What is being asked ::
Copy exactly, and only, the lines that start at the line containing "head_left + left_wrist" and end at the last line of the material below.

== Segment start ==

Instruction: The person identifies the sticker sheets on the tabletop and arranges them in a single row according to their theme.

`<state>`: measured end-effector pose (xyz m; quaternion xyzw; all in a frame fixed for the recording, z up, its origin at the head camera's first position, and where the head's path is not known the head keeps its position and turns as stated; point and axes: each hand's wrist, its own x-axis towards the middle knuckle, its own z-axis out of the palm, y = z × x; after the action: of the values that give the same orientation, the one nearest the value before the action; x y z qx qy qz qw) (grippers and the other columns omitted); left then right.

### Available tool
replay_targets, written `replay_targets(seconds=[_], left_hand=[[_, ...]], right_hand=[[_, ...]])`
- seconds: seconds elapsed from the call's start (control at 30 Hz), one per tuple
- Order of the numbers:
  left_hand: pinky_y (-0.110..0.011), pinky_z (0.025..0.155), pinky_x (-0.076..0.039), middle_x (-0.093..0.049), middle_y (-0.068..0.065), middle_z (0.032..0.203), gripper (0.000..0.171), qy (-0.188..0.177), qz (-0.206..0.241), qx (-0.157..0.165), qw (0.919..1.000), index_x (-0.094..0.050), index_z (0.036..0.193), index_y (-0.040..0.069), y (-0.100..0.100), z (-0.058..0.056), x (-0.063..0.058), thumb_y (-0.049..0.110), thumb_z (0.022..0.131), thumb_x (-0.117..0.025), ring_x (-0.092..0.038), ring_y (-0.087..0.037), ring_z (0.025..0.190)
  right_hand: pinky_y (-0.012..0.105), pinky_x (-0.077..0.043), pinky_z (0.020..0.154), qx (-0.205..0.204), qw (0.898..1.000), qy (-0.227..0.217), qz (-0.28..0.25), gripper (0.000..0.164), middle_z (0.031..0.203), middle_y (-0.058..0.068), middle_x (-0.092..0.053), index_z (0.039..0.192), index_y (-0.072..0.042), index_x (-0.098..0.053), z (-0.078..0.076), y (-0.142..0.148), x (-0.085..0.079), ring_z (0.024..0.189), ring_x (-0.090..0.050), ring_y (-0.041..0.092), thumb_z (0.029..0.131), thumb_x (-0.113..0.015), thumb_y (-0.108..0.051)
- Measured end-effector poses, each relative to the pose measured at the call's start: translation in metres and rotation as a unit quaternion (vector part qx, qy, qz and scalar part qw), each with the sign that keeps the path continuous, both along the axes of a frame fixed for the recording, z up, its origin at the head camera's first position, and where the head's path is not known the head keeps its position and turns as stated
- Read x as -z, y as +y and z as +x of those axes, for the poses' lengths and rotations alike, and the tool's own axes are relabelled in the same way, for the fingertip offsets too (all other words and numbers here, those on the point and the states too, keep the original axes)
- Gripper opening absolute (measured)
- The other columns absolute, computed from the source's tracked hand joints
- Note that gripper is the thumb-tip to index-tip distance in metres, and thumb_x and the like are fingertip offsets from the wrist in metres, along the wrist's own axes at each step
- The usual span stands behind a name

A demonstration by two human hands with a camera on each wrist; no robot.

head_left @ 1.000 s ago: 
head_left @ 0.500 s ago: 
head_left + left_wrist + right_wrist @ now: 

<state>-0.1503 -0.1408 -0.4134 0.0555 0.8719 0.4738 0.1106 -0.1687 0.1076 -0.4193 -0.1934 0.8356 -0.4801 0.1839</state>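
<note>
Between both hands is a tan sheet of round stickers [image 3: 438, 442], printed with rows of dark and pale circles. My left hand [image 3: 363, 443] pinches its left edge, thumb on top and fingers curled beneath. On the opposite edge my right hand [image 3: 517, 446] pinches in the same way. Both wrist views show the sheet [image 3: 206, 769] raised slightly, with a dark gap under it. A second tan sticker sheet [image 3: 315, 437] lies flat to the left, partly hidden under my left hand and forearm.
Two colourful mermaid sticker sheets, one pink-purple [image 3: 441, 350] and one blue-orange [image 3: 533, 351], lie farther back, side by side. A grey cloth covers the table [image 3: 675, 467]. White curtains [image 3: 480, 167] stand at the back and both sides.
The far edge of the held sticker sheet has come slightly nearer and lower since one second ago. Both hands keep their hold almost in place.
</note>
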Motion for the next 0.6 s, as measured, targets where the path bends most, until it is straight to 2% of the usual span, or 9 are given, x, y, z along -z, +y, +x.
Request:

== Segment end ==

Exercise output ::
head_left + left_wrist + right_wrist @ now: 

<state>-0.1503 -0.1408 -0.4134 0.0555 0.8719 0.4738 0.1106 -0.1687 0.1076 -0.4193 -0.1934 0.8356 -0.4801 0.1839</state>
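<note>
Between both hands is a tan sheet of round stickers [image 3: 438, 442], printed with rows of dark and pale circles. My left hand [image 3: 363, 443] pinches its left edge, thumb on top and fingers curled beneath. On the opposite edge my right hand [image 3: 517, 446] pinches in the same way. Both wrist views show the sheet [image 3: 206, 769] raised slightly, with a dark gap under it. A second tan sticker sheet [image 3: 315, 437] lies flat to the left, partly hidden under my left hand and forearm.
Two colourful mermaid sticker sheets, one pink-purple [image 3: 441, 350] and one blue-orange [image 3: 533, 351], lie farther back, side by side. A grey cloth covers the table [image 3: 675, 467]. White curtains [image 3: 480, 167] stand at the back and both sides.
The far edge of the held sticker sheet has come slightly nearer and lower since one second ago. Both hands keep their hold almost in place.
</note>
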Motion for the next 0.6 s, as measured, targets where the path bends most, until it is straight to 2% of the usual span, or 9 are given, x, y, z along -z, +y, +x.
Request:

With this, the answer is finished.